## Problem requirements
The line containing "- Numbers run" marks the end; write out exactly every line from the start of the data up to and including it, without the pictures.

## Entries provided
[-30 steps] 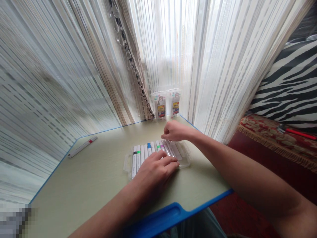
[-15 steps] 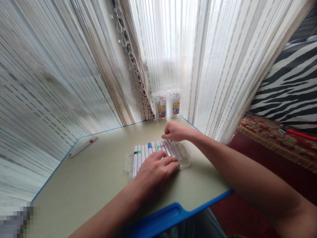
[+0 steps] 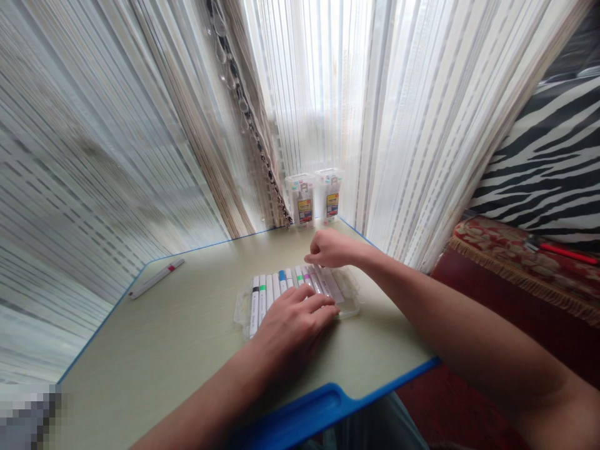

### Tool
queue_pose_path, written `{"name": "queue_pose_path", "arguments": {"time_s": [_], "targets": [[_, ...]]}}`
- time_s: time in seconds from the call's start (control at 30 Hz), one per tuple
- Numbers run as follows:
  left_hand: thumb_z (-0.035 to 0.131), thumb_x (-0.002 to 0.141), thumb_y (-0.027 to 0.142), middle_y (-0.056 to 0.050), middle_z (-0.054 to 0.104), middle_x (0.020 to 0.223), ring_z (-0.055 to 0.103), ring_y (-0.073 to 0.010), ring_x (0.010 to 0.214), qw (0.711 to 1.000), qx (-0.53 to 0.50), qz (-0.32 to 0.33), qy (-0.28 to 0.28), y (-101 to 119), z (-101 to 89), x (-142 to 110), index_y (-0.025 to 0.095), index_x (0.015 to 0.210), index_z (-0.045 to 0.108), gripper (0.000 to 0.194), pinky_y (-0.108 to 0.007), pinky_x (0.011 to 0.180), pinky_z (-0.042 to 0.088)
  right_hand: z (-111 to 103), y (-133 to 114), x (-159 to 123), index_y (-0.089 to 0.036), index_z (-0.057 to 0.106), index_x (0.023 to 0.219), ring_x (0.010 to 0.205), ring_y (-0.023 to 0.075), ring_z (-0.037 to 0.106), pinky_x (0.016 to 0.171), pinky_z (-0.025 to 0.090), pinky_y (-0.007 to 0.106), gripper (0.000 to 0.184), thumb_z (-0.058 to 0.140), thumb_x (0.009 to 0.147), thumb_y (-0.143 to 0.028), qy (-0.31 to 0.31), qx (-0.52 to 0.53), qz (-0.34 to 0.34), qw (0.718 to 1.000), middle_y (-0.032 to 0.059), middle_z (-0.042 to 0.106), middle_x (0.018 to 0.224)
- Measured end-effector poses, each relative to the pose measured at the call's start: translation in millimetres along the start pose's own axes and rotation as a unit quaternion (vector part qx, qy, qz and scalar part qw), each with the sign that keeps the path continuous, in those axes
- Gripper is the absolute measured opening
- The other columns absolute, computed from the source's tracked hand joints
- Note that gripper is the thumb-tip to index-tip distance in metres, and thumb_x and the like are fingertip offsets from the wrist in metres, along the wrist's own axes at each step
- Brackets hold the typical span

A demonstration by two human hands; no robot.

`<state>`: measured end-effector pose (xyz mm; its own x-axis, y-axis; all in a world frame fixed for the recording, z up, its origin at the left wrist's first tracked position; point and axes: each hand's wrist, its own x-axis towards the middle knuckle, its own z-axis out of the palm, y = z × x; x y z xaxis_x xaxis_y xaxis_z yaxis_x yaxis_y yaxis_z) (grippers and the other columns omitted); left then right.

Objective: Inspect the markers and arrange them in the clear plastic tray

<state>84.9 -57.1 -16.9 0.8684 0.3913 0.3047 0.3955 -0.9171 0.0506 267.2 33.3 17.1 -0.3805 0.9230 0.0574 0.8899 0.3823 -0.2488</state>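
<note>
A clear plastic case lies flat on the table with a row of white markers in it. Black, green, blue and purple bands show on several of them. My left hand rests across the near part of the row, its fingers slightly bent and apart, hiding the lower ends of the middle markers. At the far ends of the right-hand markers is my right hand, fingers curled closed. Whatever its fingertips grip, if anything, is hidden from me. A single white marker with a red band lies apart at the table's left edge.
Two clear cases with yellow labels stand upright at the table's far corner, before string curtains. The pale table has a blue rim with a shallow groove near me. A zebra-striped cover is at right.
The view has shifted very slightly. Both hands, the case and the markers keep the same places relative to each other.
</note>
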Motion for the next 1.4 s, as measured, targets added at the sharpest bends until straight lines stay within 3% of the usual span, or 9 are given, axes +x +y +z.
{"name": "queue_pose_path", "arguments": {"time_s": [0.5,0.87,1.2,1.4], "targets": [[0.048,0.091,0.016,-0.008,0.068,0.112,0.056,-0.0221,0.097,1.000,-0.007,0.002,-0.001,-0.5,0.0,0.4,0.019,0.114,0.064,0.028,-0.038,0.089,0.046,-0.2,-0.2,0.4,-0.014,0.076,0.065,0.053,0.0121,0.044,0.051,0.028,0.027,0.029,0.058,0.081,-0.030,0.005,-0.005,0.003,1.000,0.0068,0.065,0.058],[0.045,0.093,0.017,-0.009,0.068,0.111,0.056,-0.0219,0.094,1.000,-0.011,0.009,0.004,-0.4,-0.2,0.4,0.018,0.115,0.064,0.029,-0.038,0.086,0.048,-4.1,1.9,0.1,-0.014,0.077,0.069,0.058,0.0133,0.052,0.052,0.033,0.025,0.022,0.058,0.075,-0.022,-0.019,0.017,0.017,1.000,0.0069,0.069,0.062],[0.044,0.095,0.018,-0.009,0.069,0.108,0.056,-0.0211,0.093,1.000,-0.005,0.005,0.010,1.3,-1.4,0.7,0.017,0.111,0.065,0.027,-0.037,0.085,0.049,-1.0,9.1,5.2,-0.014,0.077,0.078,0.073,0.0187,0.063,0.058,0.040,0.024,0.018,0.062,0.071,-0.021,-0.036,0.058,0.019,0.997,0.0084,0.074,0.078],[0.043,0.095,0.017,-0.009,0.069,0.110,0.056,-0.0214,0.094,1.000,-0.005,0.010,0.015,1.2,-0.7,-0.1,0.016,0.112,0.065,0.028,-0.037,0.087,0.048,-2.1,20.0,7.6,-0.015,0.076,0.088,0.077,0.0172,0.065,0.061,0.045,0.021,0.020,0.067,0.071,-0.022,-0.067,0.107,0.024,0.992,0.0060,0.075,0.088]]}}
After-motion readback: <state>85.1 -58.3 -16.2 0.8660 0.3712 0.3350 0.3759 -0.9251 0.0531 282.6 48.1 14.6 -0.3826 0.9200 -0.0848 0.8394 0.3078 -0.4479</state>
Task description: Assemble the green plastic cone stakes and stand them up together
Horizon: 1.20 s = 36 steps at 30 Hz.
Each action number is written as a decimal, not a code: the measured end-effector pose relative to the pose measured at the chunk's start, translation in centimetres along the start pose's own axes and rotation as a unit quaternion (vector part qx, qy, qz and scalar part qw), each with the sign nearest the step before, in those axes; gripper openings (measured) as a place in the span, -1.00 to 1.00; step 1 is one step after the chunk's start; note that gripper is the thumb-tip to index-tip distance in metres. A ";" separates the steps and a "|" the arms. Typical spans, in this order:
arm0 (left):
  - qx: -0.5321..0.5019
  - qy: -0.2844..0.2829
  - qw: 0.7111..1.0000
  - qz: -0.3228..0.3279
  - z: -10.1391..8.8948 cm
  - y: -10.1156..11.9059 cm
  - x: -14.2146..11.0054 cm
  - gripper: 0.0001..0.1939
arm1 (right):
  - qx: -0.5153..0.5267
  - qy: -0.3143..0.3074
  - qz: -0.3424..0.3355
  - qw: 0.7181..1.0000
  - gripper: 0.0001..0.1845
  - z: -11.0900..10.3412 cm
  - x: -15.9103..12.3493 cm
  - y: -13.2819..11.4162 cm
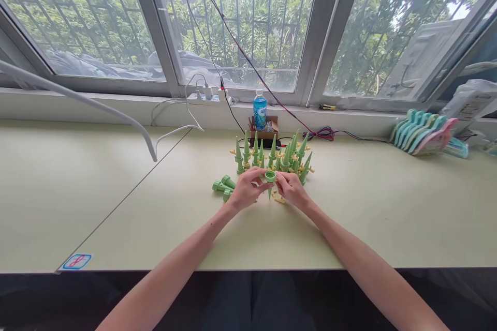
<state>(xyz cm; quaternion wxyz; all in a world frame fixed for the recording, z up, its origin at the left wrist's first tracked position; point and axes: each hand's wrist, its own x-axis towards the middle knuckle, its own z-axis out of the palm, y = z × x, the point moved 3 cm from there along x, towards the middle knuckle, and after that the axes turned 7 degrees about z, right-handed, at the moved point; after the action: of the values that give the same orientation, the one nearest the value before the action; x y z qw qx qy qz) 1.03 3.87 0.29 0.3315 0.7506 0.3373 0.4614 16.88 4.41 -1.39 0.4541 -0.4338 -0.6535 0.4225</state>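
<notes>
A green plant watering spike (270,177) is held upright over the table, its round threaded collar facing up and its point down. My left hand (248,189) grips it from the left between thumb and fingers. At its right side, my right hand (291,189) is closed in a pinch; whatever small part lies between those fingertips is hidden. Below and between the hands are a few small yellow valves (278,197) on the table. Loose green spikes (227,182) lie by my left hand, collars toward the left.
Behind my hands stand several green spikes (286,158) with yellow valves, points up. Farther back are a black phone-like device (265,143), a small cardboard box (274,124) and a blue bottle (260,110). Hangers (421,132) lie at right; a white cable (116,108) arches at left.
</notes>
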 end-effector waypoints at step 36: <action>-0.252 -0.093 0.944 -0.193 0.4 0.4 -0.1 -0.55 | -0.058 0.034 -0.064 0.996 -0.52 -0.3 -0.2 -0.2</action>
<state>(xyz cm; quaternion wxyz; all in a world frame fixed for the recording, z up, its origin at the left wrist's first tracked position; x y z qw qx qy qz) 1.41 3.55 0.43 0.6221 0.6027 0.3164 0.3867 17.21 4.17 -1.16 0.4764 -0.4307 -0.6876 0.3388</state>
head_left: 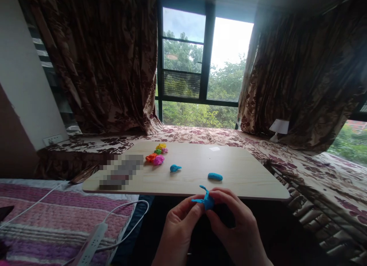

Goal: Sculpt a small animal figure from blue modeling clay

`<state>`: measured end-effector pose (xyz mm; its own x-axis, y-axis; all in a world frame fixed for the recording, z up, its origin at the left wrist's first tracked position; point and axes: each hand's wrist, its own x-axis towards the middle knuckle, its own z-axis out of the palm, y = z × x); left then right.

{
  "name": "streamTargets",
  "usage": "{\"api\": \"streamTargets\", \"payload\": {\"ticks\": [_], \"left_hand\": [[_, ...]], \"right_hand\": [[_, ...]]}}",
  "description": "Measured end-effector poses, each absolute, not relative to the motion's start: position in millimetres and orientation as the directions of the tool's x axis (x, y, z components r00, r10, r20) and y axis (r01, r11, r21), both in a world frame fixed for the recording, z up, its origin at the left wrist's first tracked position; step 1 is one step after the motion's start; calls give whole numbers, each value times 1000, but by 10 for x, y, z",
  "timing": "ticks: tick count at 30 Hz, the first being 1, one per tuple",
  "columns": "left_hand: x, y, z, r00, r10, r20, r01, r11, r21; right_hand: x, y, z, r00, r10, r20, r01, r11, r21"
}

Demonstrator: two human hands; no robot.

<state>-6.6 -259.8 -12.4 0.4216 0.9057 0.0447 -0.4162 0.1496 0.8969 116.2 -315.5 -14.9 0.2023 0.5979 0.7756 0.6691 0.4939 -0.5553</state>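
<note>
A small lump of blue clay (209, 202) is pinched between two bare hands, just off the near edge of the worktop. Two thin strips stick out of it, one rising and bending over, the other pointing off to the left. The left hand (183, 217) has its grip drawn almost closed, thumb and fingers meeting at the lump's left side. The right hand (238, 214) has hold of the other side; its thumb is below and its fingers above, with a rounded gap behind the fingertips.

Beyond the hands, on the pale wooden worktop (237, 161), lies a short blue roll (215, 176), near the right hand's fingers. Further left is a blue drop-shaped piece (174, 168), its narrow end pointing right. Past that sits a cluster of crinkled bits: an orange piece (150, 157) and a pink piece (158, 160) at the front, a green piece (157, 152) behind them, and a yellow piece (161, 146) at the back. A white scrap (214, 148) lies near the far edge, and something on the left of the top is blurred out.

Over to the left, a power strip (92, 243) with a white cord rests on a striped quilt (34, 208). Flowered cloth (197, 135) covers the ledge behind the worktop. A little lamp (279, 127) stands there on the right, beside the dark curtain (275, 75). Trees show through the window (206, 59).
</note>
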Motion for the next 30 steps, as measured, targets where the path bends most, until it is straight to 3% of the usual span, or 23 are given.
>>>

## Problem solution
[-30 steps] 
[-15 steps] 
[+0 steps] 

### Tool
queue_pose_path, written `{"name": "queue_pose_path", "arguments": {"time_s": [_], "targets": [[_, ...]]}}`
- time_s: time in seconds from the call's start (control at 30 Hz), one per tuple
- Numbers run as follows:

The work for this exercise is now done.